Now you can go through these and continue adding the packages you want to your Bundle. Note that aptitude why is useful when trying to figure out the reason for a package being installed. Also, deborphan is helpful for removing leftover dependencies which are no longer needed.
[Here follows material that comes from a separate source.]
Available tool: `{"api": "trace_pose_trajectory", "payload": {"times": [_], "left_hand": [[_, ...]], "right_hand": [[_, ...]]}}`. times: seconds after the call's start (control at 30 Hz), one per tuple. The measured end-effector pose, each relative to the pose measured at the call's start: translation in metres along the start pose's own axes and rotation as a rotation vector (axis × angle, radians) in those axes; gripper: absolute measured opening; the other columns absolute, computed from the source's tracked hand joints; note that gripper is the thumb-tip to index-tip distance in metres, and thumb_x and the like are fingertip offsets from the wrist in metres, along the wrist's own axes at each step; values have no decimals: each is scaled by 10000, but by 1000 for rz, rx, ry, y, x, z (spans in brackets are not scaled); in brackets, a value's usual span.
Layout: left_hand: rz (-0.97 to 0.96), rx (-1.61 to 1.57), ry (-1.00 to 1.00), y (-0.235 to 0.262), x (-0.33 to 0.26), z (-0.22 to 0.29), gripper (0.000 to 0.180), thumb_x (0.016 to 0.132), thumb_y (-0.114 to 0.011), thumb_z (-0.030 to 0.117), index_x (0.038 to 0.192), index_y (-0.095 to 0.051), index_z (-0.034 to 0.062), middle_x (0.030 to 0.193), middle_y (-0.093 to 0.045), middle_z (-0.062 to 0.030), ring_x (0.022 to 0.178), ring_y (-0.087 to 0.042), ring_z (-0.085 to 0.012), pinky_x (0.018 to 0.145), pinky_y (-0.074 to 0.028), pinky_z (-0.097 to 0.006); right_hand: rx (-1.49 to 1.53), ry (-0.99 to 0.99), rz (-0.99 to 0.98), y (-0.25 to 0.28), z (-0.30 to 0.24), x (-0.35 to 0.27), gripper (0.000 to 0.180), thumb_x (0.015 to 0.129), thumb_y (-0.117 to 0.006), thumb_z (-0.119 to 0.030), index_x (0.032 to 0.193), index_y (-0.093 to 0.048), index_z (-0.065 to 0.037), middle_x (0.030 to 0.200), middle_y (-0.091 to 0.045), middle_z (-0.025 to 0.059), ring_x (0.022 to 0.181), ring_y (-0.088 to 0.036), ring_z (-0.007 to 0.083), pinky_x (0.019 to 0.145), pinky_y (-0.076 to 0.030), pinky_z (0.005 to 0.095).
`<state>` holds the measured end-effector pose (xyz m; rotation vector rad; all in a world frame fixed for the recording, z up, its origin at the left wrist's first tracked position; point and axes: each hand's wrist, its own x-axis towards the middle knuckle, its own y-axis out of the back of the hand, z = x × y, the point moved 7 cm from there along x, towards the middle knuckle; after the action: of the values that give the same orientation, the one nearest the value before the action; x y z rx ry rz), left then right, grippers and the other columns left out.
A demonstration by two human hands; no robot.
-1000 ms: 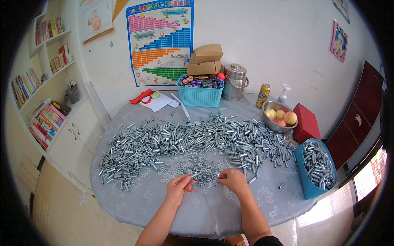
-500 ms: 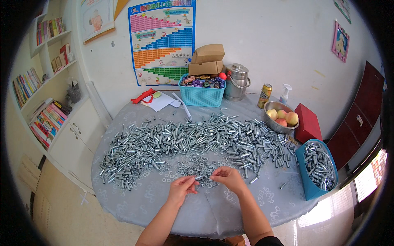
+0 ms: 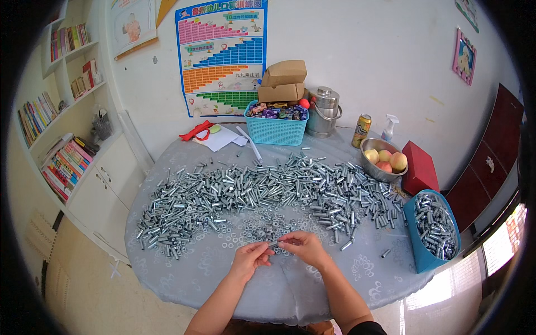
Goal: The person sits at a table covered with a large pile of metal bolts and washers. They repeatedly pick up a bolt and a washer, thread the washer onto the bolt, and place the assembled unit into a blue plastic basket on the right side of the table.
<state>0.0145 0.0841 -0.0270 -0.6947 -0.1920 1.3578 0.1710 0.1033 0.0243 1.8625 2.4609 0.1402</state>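
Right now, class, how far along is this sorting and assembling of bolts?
Done: a blue bin at the right table edge holds many metal pieces. In hand: the left hand and right hand meet on one small bolt. Left: a wide heap of bolts and loose washers across the table.

**Boxes, a Can and Posters Far From the Hands**

Two brown cardboard boxes [image 3: 283, 82] sit stacked on a blue basket, far past the hands. A yellow can [image 3: 363, 130] and a white spray bottle [image 3: 389, 127] stand beyond and right. A red box [image 3: 420, 167] lies farther right. A colourful poster [image 3: 221, 56] hangs on the wall behind.
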Motion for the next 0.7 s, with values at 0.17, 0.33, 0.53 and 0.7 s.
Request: {"api": "trace_pose_trajectory", "payload": {"times": [0.17, 0.33, 0.53, 0.7], "left_hand": [[2, -7, -17, -2, -1, 2, 205, 850, -581, 125, 972, -592, -39, 831, -631, -145, 585, -557, -102, 543, -523, -272], [9, -2, -31, -1, -1, 2, 188, 844, -591, 129, 953, -603, -24, 831, -632, -142, 584, -555, -100, 543, -521, -272], [8, -1, -27, -1, 0, 2, 186, 841, -595, 132, 947, -605, -21, 829, -632, -138, 584, -555, -101, 542, -520, -273], [9, 6, -25, 1, 0, 2, 195, 841, -594, 134, 952, -600, -27, 825, -632, -139, 584, -555, -105, 541, -520, -273]], "right_hand": [[-471, -11, 64, 26, -14, -6, 216, 730, -679, -179, 924, -666, -84, 785, -650, 70, 687, -603, 165, 632, -467, 271], [-741, -56, -20, 34, -3, -11, 217, 671, -683, -169, 874, -666, -96, 777, -652, 76, 727, -627, 224, 644, -483, 320], [-786, -64, -54, 28, 9, -7, 275, 667, -716, -180, 908, -655, -62, 786, -645, 77, 698, -606, 180, 629, -469, 282], [-438, 40, 99, 26, -18, -5, 214, 715, -693, -168, 896, -653, -60, 801, -643, 66, 691, -602, 171, 599, -466, 275]]}}
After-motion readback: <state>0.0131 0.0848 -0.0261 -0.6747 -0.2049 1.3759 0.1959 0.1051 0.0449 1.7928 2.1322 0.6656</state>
After a while, I ended up with a minimal bundle that looks like this:

<Bundle>
        <!-- packages -->
        <Package name='bcfg2-server'/>
                <!-- or dependencies -->
                <Package name='python-pyinotify'/>
                <Package name='ttf-dejavu-core'/>
        <Package name='bind9-host'/>
        <Package name='crda'/>
        <Package name='deborphan'/>
        <Package name='grub-pc'/>
        <Package name='language-pack-en'/>
        <Package name='linux-generic'/>
        <Package name='linux-headers-generic'/>
        <Package name='systemd-shim'/>
        <Package name='tasksel'/>
        <Package name='ubuntu-minimal'/>
        <Package name='ubuntu-standard'/>
                <!-- or dependencies -->
                <Package name='python3-gi'/>
                <Package name='wamerican'/>
                <Package name='wbritish'/>
        <Package name='vim'/>
</Bundle>

Once your bcfg2 -vqen output no longer shows Package entries, you can move on to the next section.

Manage users

The default setting in login.defs is for system accounts to be UIDs < 1000. We will ignore those accounts for now (you can manage them if you like at a later time).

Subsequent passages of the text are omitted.